• _Problem details_
Please transcribe exactly, and only, the lines of the data below between the line holding "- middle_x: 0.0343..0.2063" and the line holding "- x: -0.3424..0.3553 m", inclusive.

• _Available data_
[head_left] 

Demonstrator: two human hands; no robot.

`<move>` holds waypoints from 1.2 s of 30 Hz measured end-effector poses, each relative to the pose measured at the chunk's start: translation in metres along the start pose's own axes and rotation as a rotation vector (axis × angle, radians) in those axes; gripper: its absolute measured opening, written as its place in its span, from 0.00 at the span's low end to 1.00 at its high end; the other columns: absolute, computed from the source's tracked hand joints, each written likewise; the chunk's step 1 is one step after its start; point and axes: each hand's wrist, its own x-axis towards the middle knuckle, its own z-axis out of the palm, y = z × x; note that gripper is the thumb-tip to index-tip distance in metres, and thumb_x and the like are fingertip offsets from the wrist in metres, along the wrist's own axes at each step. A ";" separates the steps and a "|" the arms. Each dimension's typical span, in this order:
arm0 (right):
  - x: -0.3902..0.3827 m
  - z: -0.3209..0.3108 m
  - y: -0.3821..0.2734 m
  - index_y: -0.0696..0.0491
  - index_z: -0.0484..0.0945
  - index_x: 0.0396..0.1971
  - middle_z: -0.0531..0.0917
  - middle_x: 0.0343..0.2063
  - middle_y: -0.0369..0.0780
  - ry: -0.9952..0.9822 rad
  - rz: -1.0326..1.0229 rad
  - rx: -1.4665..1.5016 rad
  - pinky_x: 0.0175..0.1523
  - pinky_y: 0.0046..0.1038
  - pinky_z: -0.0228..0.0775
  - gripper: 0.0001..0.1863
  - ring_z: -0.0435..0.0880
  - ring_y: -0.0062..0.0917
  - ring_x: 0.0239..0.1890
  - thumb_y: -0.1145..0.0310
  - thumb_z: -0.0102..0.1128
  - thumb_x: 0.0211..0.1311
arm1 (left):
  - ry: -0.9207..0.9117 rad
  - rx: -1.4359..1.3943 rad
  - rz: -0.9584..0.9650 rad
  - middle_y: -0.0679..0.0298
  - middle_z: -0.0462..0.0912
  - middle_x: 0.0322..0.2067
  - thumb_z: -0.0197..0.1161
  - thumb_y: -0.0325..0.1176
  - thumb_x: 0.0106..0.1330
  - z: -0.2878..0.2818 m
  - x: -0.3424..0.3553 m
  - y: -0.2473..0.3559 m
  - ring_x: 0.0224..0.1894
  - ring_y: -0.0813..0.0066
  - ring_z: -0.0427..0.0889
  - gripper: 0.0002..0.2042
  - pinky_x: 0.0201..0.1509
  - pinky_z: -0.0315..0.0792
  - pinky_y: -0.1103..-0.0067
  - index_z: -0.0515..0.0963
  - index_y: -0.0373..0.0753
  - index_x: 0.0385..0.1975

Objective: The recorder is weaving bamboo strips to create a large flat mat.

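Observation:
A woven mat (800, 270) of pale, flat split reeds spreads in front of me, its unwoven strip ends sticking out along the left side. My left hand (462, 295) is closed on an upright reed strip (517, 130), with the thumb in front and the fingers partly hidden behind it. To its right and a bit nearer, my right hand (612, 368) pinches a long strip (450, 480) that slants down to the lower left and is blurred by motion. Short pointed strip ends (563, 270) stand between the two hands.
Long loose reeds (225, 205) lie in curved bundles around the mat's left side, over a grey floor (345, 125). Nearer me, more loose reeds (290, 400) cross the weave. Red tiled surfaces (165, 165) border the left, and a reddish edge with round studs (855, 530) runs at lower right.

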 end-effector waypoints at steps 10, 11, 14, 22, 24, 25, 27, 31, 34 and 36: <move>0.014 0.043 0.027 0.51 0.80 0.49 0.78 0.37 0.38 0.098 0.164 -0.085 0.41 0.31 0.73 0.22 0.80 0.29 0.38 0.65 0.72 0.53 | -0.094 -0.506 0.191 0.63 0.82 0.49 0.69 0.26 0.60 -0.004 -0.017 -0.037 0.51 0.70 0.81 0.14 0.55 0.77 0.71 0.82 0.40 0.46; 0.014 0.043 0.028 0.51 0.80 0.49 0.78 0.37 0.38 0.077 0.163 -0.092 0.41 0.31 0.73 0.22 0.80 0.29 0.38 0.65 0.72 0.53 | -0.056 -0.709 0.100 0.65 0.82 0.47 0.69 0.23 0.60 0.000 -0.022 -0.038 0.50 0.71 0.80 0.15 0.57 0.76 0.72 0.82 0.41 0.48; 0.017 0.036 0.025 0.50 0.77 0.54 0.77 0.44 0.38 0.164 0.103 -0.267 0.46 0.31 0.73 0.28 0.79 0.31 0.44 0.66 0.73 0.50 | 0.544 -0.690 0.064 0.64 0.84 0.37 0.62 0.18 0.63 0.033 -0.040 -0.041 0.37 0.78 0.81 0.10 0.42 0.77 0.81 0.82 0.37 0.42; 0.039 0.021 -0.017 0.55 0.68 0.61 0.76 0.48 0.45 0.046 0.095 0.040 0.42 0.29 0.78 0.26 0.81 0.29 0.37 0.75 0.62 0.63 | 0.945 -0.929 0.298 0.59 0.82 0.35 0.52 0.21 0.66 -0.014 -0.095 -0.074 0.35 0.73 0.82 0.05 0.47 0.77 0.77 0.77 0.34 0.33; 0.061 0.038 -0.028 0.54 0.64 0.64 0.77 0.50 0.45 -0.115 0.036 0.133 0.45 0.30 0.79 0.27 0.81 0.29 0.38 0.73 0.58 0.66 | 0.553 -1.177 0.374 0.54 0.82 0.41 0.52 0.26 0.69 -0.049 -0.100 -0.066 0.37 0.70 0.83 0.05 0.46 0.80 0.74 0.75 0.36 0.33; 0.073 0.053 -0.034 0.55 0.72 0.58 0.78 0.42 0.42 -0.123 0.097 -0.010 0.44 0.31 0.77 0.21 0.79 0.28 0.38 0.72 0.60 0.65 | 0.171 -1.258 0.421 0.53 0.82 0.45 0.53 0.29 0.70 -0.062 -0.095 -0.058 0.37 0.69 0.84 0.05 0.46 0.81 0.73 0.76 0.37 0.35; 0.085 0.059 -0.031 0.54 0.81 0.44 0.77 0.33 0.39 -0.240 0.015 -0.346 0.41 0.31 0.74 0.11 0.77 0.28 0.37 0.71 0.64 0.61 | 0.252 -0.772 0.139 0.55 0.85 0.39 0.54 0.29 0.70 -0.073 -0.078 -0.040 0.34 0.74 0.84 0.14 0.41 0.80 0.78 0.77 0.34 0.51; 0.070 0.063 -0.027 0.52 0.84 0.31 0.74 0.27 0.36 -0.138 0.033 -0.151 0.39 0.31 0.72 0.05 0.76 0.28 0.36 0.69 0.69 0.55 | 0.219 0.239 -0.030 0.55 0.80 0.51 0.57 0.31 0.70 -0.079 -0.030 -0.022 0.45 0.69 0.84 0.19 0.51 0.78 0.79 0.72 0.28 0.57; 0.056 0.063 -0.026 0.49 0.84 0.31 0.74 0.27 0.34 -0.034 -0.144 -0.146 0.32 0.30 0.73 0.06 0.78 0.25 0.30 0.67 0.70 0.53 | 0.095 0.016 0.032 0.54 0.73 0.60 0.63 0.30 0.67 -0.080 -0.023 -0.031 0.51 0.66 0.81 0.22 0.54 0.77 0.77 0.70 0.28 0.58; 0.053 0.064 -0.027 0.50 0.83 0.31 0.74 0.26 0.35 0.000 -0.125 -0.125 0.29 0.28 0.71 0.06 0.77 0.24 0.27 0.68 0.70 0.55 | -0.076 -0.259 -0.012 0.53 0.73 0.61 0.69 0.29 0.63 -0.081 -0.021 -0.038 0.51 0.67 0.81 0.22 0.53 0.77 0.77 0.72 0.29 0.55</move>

• _The completed task_
  - middle_x: 0.0343..0.2063
  - middle_y: -0.0369..0.0780
  - ry: -0.9952..0.9822 rad
  - rz: -1.0326..1.0229 rad
  - rx: -1.4665..1.5016 rad
  - pinky_x: 0.0175..0.1523
  - pinky_y: 0.0046..0.1038
  - pinky_z: -0.0228..0.0775
  - gripper: 0.0001..0.1863
  - ring_z: -0.0435..0.0880
  - ring_y: -0.0062..0.0917
  - ring_x: 0.0239..0.1890
  - thumb_y: -0.1145..0.0310
  - thumb_z: -0.0102..0.1128
  - thumb_x: 0.0211..0.1311
arm1 (left):
  - ry: -0.9207..0.9117 rad
  - rx: -1.4359..1.3943 rad
  - rz: -0.9584..0.9650 rad
  - middle_y: -0.0679..0.0298
  - middle_z: -0.0462..0.0912
  - middle_x: 0.0322..0.2067
  - thumb_z: -0.0197..0.1161
  - thumb_y: -0.0325..0.1176
  - thumb_x: 0.0106..0.1330
  - z: -0.2878..0.2818 m
  - x: -0.3424..0.3553 m

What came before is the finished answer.